人工智能检测运动物体_您必须阅读5篇有关物体检测的AI毫升研究论文-CSDN博客

人工智能检测运动物体

DetectoRS：使用递归特征金字塔和可切换的Atrous卷积检测对象(DetectoRS: Detecting Objects with Recursive Feature Pyramid and Switchable Atrous Convolution)

By Siyuan Qiao, Liang-Chieh Chen, Alan Yuille

乔思远，陈良杰，艾伦·尤尔

摘要—(Abstract —)

Many modern object detectors demonstrate outstanding performances by using the mechanism of looking and thinking twice. In this paper, we explore this mechanism in the backbone design for object detection. At the macro level, we propose a Recursive Feature Pyramid, which incorporates extra feedback connections from Feature Pyramid Networks into the bottom-up backbone layers. At the micro-level, we propose Switchable Atrous Convolution, which convolves the features with different atrous rates and gathers the results using switch functions. Combining them results in DetectoRS, which significantly improves the performances of object detection. On COCO test-dev, DetectoRS achieves state-of-the-art 54.7% box AP for object detection, 47.1% mask AP for instance segmentation, and 49.6% PQ for panoptic segmentation.

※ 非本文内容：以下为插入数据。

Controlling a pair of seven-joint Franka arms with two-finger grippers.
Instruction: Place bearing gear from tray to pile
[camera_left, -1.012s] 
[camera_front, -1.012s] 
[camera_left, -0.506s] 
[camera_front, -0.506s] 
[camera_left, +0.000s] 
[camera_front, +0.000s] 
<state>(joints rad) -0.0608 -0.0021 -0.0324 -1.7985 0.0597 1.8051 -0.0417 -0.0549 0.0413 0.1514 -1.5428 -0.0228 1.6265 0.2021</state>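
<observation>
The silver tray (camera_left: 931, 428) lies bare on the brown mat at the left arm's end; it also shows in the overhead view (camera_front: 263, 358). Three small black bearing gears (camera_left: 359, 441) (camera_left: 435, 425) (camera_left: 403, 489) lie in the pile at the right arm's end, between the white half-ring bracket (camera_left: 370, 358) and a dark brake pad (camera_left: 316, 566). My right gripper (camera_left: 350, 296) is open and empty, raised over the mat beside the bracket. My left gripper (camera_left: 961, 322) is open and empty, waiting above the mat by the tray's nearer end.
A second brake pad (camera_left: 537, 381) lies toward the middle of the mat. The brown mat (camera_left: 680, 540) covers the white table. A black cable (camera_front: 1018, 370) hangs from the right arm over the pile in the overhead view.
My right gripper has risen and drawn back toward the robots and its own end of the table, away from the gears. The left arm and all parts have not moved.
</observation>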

许多现代的物体检测器通过使用两次观察和思考的机制展示了出色的性能。在本文中，我们探索了用于目标检测的主干设计中的这种机制。在宏级别，我们提出了一个递归特征金字塔，该金字塔将来自特征金字塔网络的额外反馈连接合并到自下而上的骨干层中。在微观层次上，我们提出了可切换的Atrous卷积，它可以将具有不同atrous速率的特征进行卷积，并使用switch函数来收集结果。将它们组合在一起将产生DetectoRS，这将大大提高对象检测的性能。在COCO测试开发中，DetectoRS实现了54.7％的盒式AP(用于对象检测)，47.1％的遮罩AP(用于实例分割)和49.6％的PQ(用于全景分割)。

Paper can be found here :

纸可以在这里找到：

https://arxiv.org/pdf/2006.02334v1.pdf

Code can be found here :

代码可以在这里找到：

IterDet：拥挤环境中对象检测的迭代方案 (IterDet: Iterative Scheme for ObjectDetection in Crowded Environments)

By Danila Rukhovich, Konstantin Sofiiuk, Danil Galeev, Olga Barinova, Anton Konushin

丹妮拉·鲁霍维奇(Danila Rukhovich)，康斯坦丁·索菲乌克(Konstantin Sofiiuk)，丹尼尔·加列夫(Danil Galeev)，奥尔加·巴里诺娃(Olga Barinova)，安东·科努申(Anton Konushin)

摘要— (Abstract —)

Deep learning-based detectors usually produce a redundant set of object bounding boxes including many duplicate detections of the same object. These boxes are then filtered using non-maximum suppression (NMS) in order to select exactly one bounding box per object of interest. This greedy scheme is simple and provides sufficient accuracy for isolated objects but often fails in crowded environments, since one needs to both preserve boxes for different objects and suppress duplicate detections. In this work we develop an alternative iterative scheme, where a new subset of objects is detected at each iteration. Detected boxes from the previous iterations are passed to the network at the following iterations to ensure that the same object would not be detected twice. This iterative scheme can be applied to both one-stage and two-stage object detectors with just minor modifications of the training and inference procedures. We perform extensive experiments with two different baseline detectors on four datasets and show significant improvement over the baseline, leading to state-of-the-art performance on CrowdHuman and WiderPerson datasets.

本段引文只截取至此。